On Tue, Jul 07, 2020 at 01:06:51AM +0000, Dennis Zhou wrote:
On Mon, Jul 06, 2020 at 09:24:43PM +0800, Feng Tang wrote:
> Hi All,
>
> Please help to review this fix patch, thanks!
>
> It is against today's linux-mm tree. For easy review, I put the fix
> into one patch, and I could split it to 2 parts for percpu-counter
> and mm/util.c if it's preferred.
>
> From 593f9dc139181a7c3bb1705aacd1f625f400e458 Mon Sep 17 00:00:00 2001
> From: Feng Tang <feng.tang(a)intel.com>
> Date: Mon, 6 Jul 2020 14:48:29 +0800
> Subject: [PATCH] mm/util.c: sync vm_committed_as when changing memory policy
> to OVERCOMMIT_NEVER
>
> With the patch to improve scalability of vm_committed_as [1], 0day reported
> the ltp overcommit_memory test case could fail (fail rate is about 5/50) [2].

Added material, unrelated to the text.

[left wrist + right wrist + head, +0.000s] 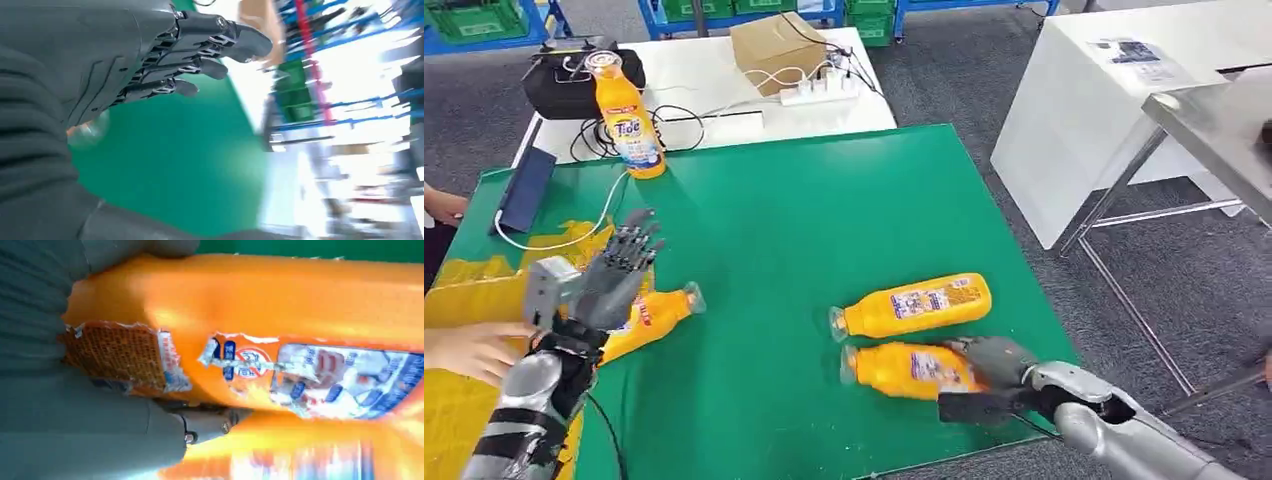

> The root cause is when system is running with loose memory overcommit policy
> like OVERCOMMIT_GUESS/ALWAYS, the deviation of vm_committed_as could be big,
> and once the policy is runtime changed to OVERCOMMIT_NEVER, vm_committed_as's
> batch is decreased to 1/64 of original one, but the deviation is not
> compensated accordingly, and following __vm_enough_memory() check for vm
> overcommit could be wrong due to this deviation, which breaks the ltp
> overcommit_memory case.
>
> Fix it by forcing a sync for percpu counter vm_committed_as when overcommit
> policy is changed to OVERCOMMIT_NEVER (sysctl -w vm.overcommit_memory=2).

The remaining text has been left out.